WOW. Cant wait to hear how it works when done!!!!


----------



## funkyford (Dec 31, 2004)

still don't knowm how to do it. Thanks for doing it for me Greg. We finished the gas tank today. this is what we have and what we took out. *please see attachment "Gas Tank Pic" below*


----------



## funkyford (Dec 31, 2004)

my friend wants me me include a pic of his Oliver hat claiming he was duped into working on a Ford. I threatened to expose him by posting pics of his MM's if he kept it up. *Please see "Oliver hat" below*


----------



## John-in-Ga (Sep 22, 2003)

funkyford

Looks like the least you could do for you friend while he is helping you with your tractor is get him a cap he can be proud of --- say one with Ford on it. 

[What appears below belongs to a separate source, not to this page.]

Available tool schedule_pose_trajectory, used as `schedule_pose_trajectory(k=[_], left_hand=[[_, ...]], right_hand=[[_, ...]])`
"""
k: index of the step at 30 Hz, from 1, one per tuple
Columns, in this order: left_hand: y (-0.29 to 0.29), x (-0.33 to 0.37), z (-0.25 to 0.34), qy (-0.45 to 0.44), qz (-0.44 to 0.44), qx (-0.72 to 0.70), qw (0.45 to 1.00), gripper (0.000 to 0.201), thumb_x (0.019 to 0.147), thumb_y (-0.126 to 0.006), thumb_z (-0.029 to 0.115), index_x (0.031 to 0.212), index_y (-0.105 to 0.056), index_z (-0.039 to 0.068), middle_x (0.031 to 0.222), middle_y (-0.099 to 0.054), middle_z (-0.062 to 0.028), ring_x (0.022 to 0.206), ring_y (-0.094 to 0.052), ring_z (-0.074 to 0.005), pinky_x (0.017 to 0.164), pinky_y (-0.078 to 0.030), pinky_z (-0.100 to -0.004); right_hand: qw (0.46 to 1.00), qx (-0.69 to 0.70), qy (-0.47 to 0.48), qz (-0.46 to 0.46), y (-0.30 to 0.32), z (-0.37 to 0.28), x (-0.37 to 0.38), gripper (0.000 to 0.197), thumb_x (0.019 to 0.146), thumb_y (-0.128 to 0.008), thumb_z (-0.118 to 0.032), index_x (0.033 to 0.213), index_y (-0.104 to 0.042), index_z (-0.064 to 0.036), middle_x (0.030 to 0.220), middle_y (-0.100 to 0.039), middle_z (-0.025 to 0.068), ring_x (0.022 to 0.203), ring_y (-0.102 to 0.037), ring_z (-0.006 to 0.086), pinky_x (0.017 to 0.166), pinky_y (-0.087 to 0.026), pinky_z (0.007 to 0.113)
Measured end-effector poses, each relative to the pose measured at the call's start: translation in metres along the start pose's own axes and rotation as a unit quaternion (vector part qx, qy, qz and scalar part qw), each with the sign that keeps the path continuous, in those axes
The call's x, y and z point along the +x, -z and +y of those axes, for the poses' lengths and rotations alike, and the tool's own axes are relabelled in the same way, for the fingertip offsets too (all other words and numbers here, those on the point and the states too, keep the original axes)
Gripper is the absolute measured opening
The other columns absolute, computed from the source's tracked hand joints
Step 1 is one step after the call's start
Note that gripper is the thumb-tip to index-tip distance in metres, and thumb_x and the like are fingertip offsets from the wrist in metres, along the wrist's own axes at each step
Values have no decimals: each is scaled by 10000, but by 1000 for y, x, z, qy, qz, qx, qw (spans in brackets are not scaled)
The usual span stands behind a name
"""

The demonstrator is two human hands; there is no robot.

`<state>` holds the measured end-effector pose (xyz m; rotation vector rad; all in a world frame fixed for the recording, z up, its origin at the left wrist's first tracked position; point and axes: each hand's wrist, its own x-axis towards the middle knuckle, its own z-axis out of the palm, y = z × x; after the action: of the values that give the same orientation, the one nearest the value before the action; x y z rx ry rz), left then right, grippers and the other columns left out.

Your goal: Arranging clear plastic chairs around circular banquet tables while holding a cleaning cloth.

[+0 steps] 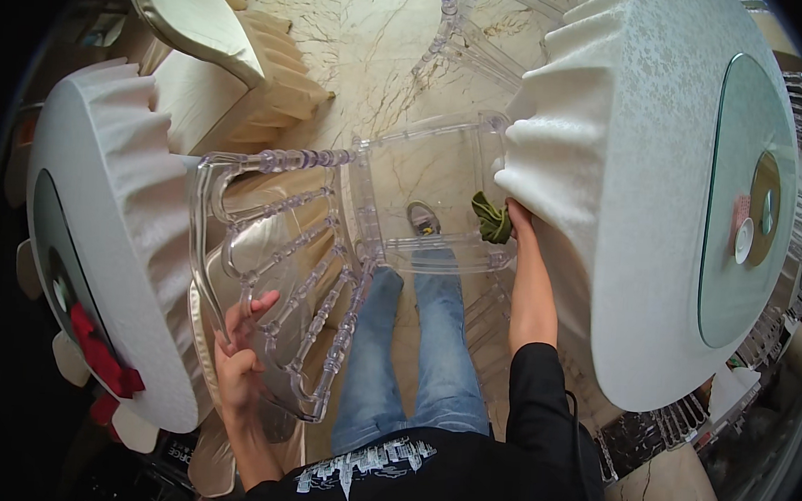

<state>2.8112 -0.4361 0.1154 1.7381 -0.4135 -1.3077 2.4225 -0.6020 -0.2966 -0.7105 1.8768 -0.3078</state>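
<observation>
A clear plastic chair (429, 174) with a beaded spindle back stands in front of me, its back toward the left. The curved top of that back is in the grip of my left hand (243, 356), fingers wrapped round the rail. On the right side of the see-through seat lies a bunched dark green cloth (491, 219). My right hand (519, 219) holds this cloth; its fingers are partly hidden beside the white tablecloth (562, 168) that hangs next to the seat.
To the right stands a round table with a glass turntable (725, 280). Another covered table at left carries a red cloth (105, 352). A cream-covered chair (199, 31) is at far left, and another clear chair (469, 43) stands ahead on the marble floor (369, 28).
</observation>
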Motion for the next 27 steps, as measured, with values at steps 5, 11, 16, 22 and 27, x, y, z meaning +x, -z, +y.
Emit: schedule_pose_trajectory(k=[5,11,16,22,27], left_hand=[[11,9,-6,20,24,-85,996,681,451,-420,51,1122,-471,-52,1164,-490,-267,1155,-439,-330,1038,-237,-396],[17,8,1,28,58,-85,994,695,442,-417,38,1128,-456,-70,1158,-490,-267,1116,-469,-341,1014,-286,-410],[11,24,-5,10,6,-35,999,697,429,-410,36,1112,-448,-97,1105,-517,-251,1058,-504,-318,956,-357,-379],[-3,42,0,37,42,5,998,660,447,-405,32,1092,-475,-92,996,-574,-189,931,-549,-252,871,-404,-322],[13,27,-11,27,109,65,992,625,479,-425,44,1091,-508,-46,915,-597,-123,858,-564,-216,792,-431,-285]], right_hand=[[996,-65,-63,-19,6,13,52,481,696,-513,-169,1135,-479,26,1096,-543,209,951,-554,298,807,-429,357],[988,56,-138,-41,-20,-8,10,396,690,-527,-135,1035,-482,54,920,-554,190,791,-564,289,714,-444,374],[992,25,45,116,12,4,9,223,684,-515,-102,857,-483,35,726,-524,134,597,-546,248,575,-457,373],[986,-130,35,97,41,12,10,403,689,-518,-133,1056,-484,29,860,-555,205,865,-569,303,784,-433,398],[933,-328,121,92,14,-53,-63,681,708,-534,-202,1316,-252,-82,1076,-520,270,1030,-482,406,890,-390,410]])
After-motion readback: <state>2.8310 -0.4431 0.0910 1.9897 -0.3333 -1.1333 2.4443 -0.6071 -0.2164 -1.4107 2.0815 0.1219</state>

You are already more that half way there when it comes to imbedding pictures in text. With your picture hosted just copy the url address. The picture of your buddy and his Oliver hat the address is http://www.tractorforum.com/forums/attachment.php?s=&postid=72981 . Type {IMG SRC=http://www.tractorforum.com/forums/attachment.php?s=&postid=72981}
Only don’t use brackets use instead < at the beginning and > at the end. 

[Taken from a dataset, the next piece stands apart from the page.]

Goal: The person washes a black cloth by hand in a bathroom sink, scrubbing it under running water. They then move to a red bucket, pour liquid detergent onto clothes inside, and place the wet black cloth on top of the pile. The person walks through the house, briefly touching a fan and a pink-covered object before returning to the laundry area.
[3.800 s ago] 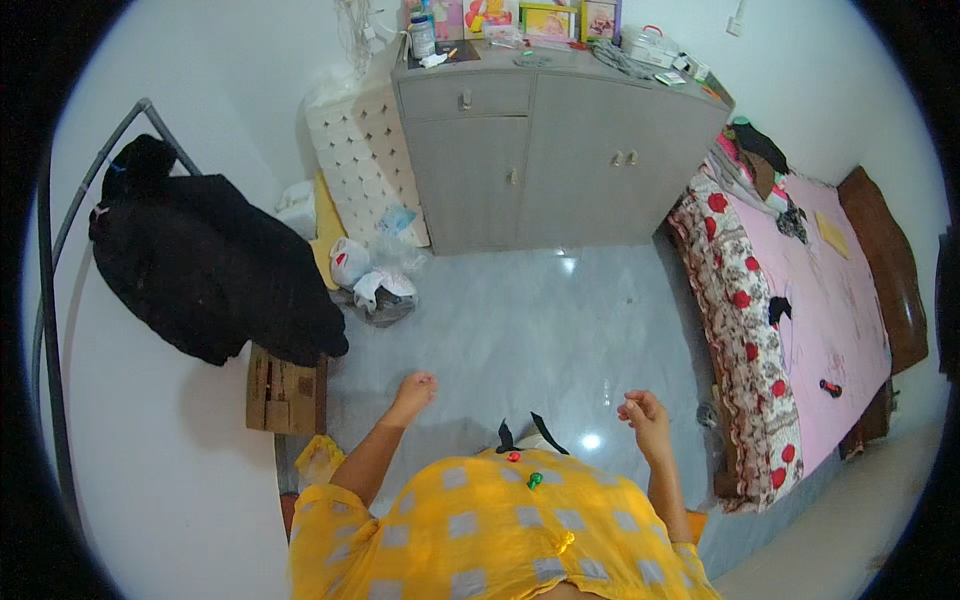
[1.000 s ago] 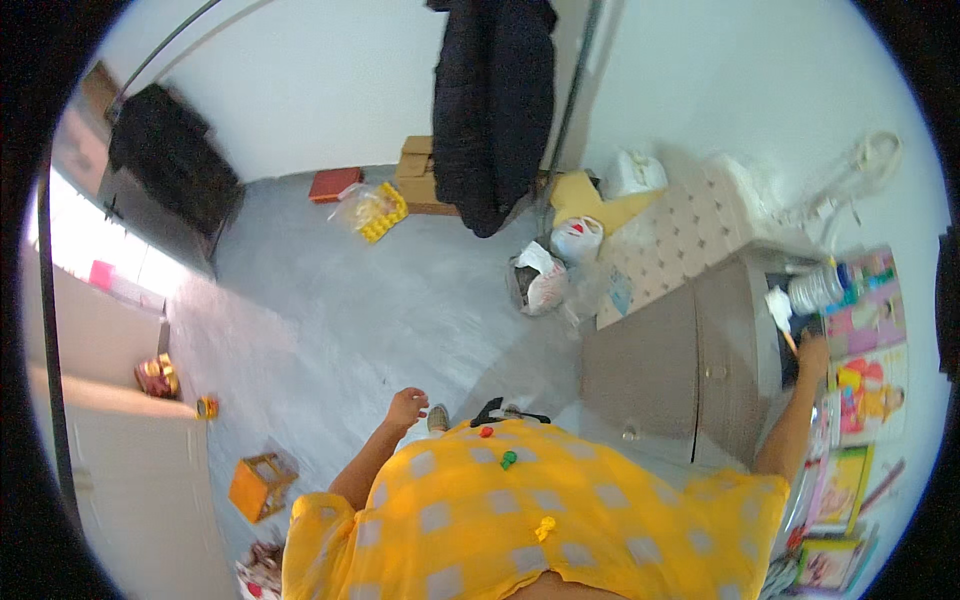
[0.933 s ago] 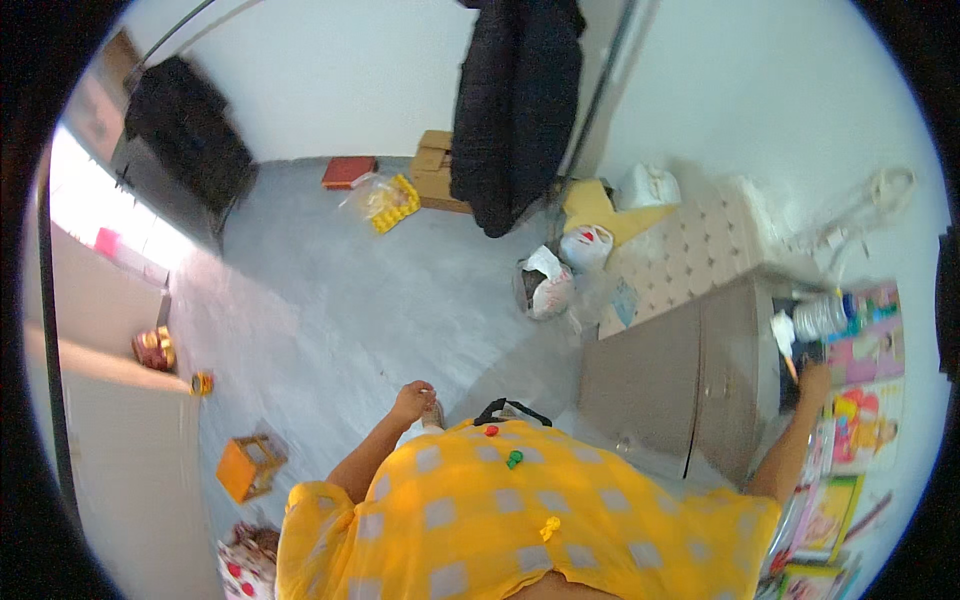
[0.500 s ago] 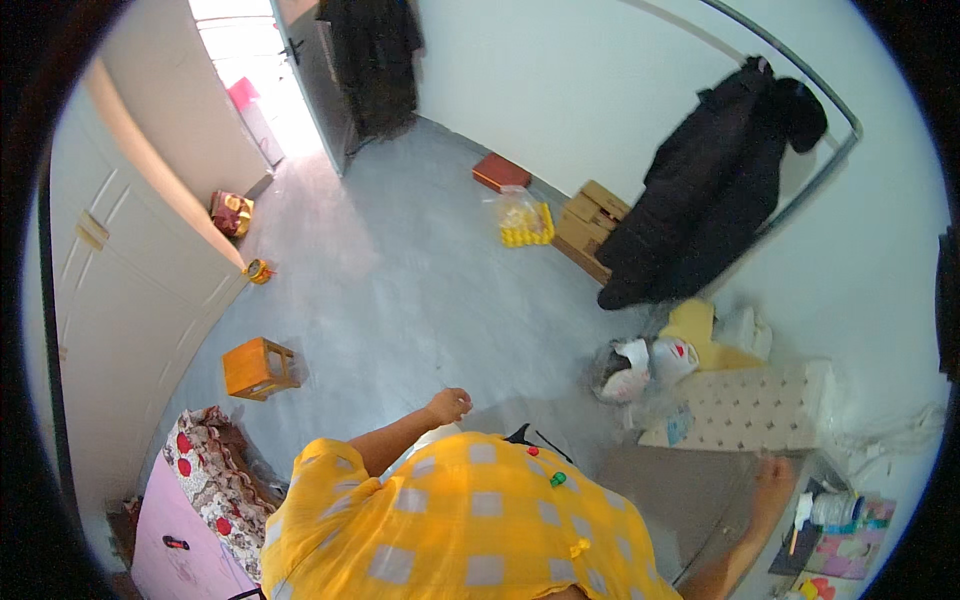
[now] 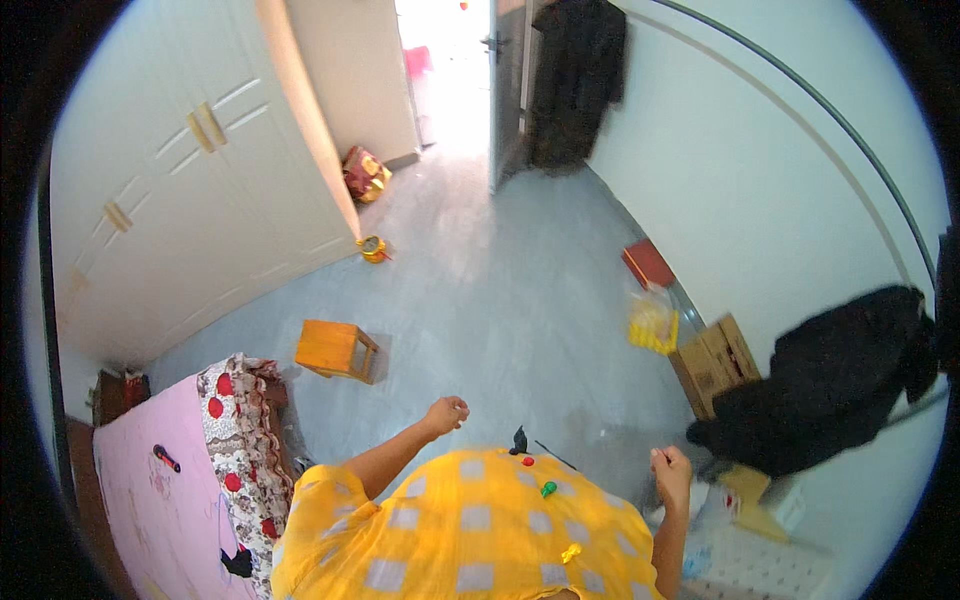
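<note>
I stand on a grey floor in a yellow checked garment. My left hand [image 5: 446, 413] hangs in front of me, fingers curled into a loose fist, holding nothing that I can see. My right hand [image 5: 672, 469] is at my right side, also curled shut, with nothing visible in it. A small wooden stool [image 5: 336, 349] stands on the floor ahead and left of my left hand. A black coat [image 5: 830, 382] hangs on a rail close to my right hand.
A bed with a pink cover [image 5: 160, 480] lies at lower left. White wardrobe doors [image 5: 190, 190] fill the left. An open doorway [image 5: 450, 60] is ahead. A cardboard box [image 5: 715, 362], a yellow packet [image 5: 652, 325] and a red box [image 5: 647, 263] line the right wall.
The view has swung round from the cabinet and shelf toward the doorway and wardrobe. My right hand has come off the cabinet top and dropped to my side.
</note>
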`<move>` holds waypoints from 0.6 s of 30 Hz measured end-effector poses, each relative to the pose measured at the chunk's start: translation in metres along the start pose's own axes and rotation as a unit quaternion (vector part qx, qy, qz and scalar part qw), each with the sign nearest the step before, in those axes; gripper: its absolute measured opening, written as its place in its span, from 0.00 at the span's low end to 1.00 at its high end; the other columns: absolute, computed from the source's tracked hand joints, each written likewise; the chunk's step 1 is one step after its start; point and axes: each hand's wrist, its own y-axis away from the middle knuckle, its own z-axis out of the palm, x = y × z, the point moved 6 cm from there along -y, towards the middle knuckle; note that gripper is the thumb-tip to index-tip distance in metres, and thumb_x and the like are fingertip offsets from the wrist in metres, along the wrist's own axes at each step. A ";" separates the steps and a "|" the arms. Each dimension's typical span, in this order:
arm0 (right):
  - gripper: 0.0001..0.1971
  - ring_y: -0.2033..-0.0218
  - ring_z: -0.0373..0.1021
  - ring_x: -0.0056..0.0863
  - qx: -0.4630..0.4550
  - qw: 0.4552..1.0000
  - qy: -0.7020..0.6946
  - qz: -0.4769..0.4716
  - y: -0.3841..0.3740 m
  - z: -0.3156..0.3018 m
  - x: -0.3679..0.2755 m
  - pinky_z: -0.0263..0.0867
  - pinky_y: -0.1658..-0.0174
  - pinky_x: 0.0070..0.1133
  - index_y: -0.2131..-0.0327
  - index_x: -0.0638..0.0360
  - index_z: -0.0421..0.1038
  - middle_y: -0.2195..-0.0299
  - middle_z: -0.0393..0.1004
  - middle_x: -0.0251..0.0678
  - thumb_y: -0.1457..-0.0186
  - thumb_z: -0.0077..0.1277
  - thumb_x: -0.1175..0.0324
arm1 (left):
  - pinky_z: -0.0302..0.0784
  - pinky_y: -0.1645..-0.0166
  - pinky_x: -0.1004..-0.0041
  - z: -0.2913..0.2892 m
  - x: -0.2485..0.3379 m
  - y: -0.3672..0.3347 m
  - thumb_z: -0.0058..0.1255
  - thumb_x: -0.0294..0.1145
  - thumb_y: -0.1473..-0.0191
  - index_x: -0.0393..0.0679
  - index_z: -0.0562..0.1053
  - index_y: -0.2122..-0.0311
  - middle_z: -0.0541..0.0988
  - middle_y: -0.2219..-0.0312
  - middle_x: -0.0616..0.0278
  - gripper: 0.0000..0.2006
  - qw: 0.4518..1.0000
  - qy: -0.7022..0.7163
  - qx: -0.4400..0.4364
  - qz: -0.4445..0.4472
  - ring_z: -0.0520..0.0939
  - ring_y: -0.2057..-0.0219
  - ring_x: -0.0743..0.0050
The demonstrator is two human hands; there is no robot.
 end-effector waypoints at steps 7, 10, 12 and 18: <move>0.14 0.82 0.58 0.17 -0.095 0.994 -0.022 -0.052 -0.170 0.090 -0.084 0.57 0.77 0.20 0.83 0.64 0.63 0.86 0.64 0.31 0.51 0.50 0.67 | 0.72 0.70 0.72 -0.074 0.030 -0.077 0.48 0.36 0.50 0.38 0.71 0.61 0.76 0.71 0.59 0.14 0.993 0.102 0.055 -0.017 0.77 0.72 0.71; 0.14 0.82 0.59 0.17 -0.102 0.990 0.045 -0.086 -0.257 0.131 -0.120 0.58 0.78 0.20 0.83 0.64 0.63 0.85 0.63 0.30 0.51 0.50 0.67 | 0.71 0.72 0.72 -0.117 0.054 -0.103 0.48 0.36 0.51 0.39 0.71 0.61 0.76 0.71 0.59 0.14 0.991 0.103 0.070 -0.051 0.77 0.74 0.70; 0.14 0.82 0.59 0.18 -0.130 0.987 0.012 -0.092 -0.318 0.165 -0.135 0.59 0.77 0.21 0.83 0.64 0.63 0.85 0.62 0.30 0.51 0.50 0.67 | 0.71 0.73 0.73 -0.150 0.045 -0.132 0.48 0.36 0.52 0.39 0.71 0.62 0.76 0.72 0.59 0.14 0.985 0.108 0.116 -0.066 0.77 0.75 0.70; 0.16 0.79 0.65 0.32 -0.242 0.941 0.119 -0.206 -0.455 0.286 -0.259 0.60 0.73 0.28 0.80 0.67 0.66 0.80 0.69 0.45 0.53 0.50 0.60 | 0.75 0.74 0.71 -0.250 0.075 -0.182 0.50 0.31 0.53 0.38 0.72 0.65 0.75 0.74 0.58 0.10 0.944 0.201 0.247 -0.088 0.77 0.72 0.70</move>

A regular on this board has put together a full explanation of the process. The link below will take you to simple_john’s thread. Take a look at it sometime when you have time.

How To Imbed Pictures In Text 

P.S.
You might want to consider starting your own thread. Andy doesn't charge by the thread, so one of your own won't cost your nothing. 

:cpu:


----------



## Ingersoll444 (Sep 17, 2003)

> _Originally posted by John-in-Ga _
> *P.S.
> You might want to consider starting your own thread. Andy doesn't charge by the thread, so one of your own won't cost your nothing.
> 
> :cpu: *



Good idea Funkyford. If you want just drop me a PM, and I can move your post to a new thred. Of you can start a new one your self. Think all the N guys would love to hear about this Funk buildup!


----------



## funkyford (Dec 31, 2004)

I think I got it. I'll try sizing it better. Thanks


----------



## Ingersoll444 (Sep 17, 2003)

Split this into it's own thred. Got to see how this conversion turns out!:thumbsup: :thumbsup:


----------



## funkyford (Dec 31, 2004)

*hood problems*

We are currently trying to work out hood problems. We thought we were going to have to cut some out of the hood, but now are thinking we are glad we planned on buying a new hood in the first place. The reason we took some off of the bottom of the gas tank is we are going to keep the top of the hood even with the top of the Funk hook extension. I like this look a lot better than some pics I have seen of the hood on the v8's raised further so the fuel tank can stay in the original position and as is. With the cuts we made to the original fuel tank we are looking at holding almost 7 gallons of fuel. That is plenty for our purposes. The first pic is the look we are looking for in our hood. The second pic is of the cut we made to our hood trying to figure out our fit. We deemed that to be totally unneccessary, and we just have to support the front of the hood about 2 " further forward that the 2" we were trying for. At least there will be plenty of room for the radiator shop to do their thing. Looks like we will be doing something in the way of a fan shroud to take up some of the space. We are still hoping to have a tilt hood when we are done. The other 2 pics are of the hood raised further- the look we are trying to stay away from. We have the hood tacked back together and bolted on to the hood extension. The front of the hood is hanging off a motor crane till I get my hands on a front axle bolster. Anyone got an extra?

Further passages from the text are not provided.